Risk Assessment – Risk Review
You can setup regular risk reviews which are scheduled frequencies at which you will review Current assessment ratings. This ensures they are up to date as per the progress made on risk solutions.
STEP 1: Click the Risk Review tab from within the risk you want to set up a review for.
STEP 2: The Review Frequency will be based on the latest risk rating saved within the Current Risk Assessment (see below to see which rating will default to which frequency). However, you may edit this from the Risk Review page if you have the permission to do so.
This can be defaulted to update frequency from rating via Menu > Administration > Configuration > Settings > [enable setting Update Frequency From Rating].
Note: A Risk Rating can be mapped to a Review Frequency via Menu > Risk Settings > Rating Type.
The Next Review Date will automatically pick up the next available date as per your specified frequency and next review date calculation logic, when it is next reviewed. However, you can modify the date using the calendar control.
Note: There is a system setting that you can switch on in order to lock this next review date for all users except Risk Managers and Administrators. This would be used if you do not want your risk owners to be able to edit the next risk review date, pushing out dates that they need to complete a review.
The setting is located within the Administration > Configuration > Settings > Enable next review date field within risk area only to the administrations and risk managers.
There are two logics that can be configured via Menu > Risk Settings > Review Frequency (see article Framework – Risk Settings under section 'Review Frequency' for setting this up), when determining the Next Review Date.
Next Review Date (NRD) calculation logic based on:
Review Due Date (default): This option will calculate the NRD as [Previous NRD + Review Frequency].
Actual Review Completion Date: This option will calculate the NRD as [Current Date + Review Frequency].
Example: The Previous NRD is populated as 20-May-2021 and Review Frequency is Monthly. You do the review on 05-Jul-21 and click 'Complete'.
Review Due Date logic: The new NRD will populate as 20-May-21 + 1 month = 20-Jun-21.
Actual Review Completion Date logic: The new NRD will populate as 05-Jul-21 + 1 month = 05-Aug-21.
A review is confirmed and completed by clicking on the Complete button. You can still perform interim changes to your risk review tab and click the Save button in the Review tab to update details. Only once a risk is reviewed, the below details for the risk will be updated.
Last Reviewed By: The staff by whom the risk was reviewed last along with the position. This will be a label field shown for reference purposes only.

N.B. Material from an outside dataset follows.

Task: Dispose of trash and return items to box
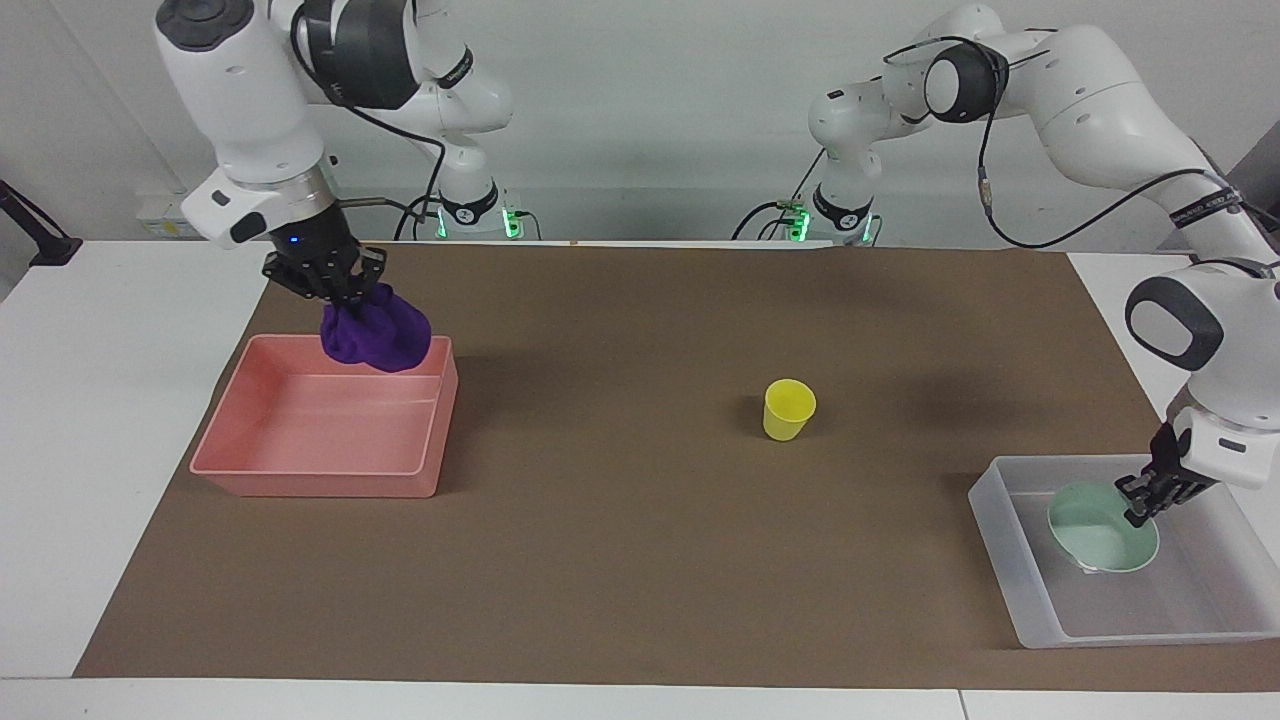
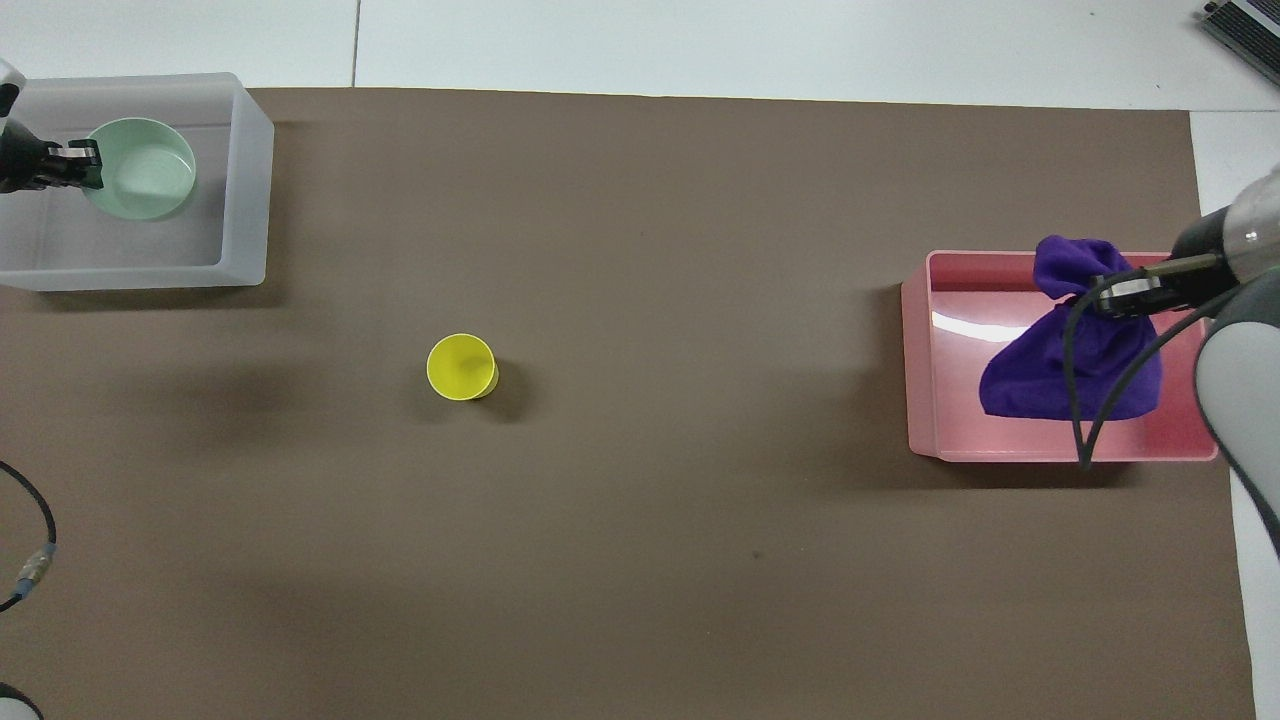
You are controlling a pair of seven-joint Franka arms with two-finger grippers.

Last Reviewed Date: The date on which the risk was last reviewed.
Next Reviewed Date: The next review date set forth for the risk based on the last review details as above.
STEP 3: Click the Complete button at the bottom of the page to apply any changes made within the 'Risk Review' tab and for the review cycle to be considered as completed. This will then update the 'Last Reviewed By', 'Last Reviewed Date', and 'Next Review Date' automatically.
Please note that clicking the Save button at the top of the page will not update these values automatically, and is used to only save the latest comments added by the user or to manually change the 'Next Review Date'.
You will receive an e-mail reminder for all overdue reviews of active risks which you are responsible person for. The reminder is triggered when the ‘Next Update Required’ date as per the Review Frequency specified by you in your last review has passed. The setup, frequency and content of your notifications are determined by your in-house Risk Administrator.